## Exercise aim
In the listing below, find the line containing "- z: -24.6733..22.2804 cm" and the line containing "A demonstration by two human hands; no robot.". Repeat exactly those two lines and every line between them, nothing more.

## Information shown
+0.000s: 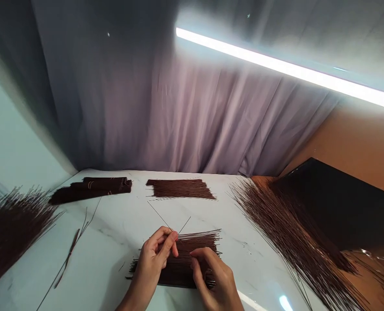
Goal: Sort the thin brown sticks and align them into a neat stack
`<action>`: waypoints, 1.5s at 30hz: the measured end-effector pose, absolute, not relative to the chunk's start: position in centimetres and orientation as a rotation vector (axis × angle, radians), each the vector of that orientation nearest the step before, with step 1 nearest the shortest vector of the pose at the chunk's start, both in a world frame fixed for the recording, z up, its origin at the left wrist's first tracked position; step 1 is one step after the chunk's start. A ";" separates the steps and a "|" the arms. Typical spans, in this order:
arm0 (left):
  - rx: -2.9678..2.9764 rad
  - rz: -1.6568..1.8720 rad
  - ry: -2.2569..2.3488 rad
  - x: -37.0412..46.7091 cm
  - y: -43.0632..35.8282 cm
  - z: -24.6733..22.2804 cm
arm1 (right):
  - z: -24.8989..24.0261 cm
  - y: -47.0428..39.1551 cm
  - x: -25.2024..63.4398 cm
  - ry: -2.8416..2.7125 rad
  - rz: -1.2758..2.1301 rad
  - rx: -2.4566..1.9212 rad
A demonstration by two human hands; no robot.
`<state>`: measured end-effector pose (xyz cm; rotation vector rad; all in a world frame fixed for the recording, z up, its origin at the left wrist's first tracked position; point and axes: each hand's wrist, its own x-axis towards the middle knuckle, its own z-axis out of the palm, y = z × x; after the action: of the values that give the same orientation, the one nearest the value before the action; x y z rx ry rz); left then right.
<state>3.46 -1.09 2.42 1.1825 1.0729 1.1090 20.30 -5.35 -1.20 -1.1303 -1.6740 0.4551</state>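
My left hand (159, 248) pinches thin dark brown sticks between thumb and forefinger. One thin stick (160, 215) slants up to the left from the fingertips, and a shorter length (185, 224) slants up to the right. Whether these are two pieces or one bent piece I cannot tell. Over the right part of a pile of brown sticks (192, 246), my right hand (213, 274) is curled, thumb and forefinger tips close together. Anything between those tips is too small to make out. Both hands partly cover this pile, which lies crosswise on the white marbled table (114, 242).
Farther back lie a flat stack of sticks (180, 189) and dark tied rolls (104, 186). Loose bundles spread at the left (13, 233) and right (296, 242). A small tied bunch (71, 250) rests left of my hands. A black panel (337, 203) stands far right.
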 end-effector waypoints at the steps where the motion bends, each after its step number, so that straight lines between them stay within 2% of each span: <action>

## Exercise output
  - z: -24.6733..22.2804 cm
arm1 (right):
  - z: -24.8989..24.0261 cm
  - y: -47.0428..39.1551 cm
  - x: -25.2024..63.4398 cm
  - ry: -2.8416..2.7125 rad
  - rz: -1.2758..2.1301 rad
  - rx: -2.4566..1.9212 rad
A demonstration by two human hands; no robot.

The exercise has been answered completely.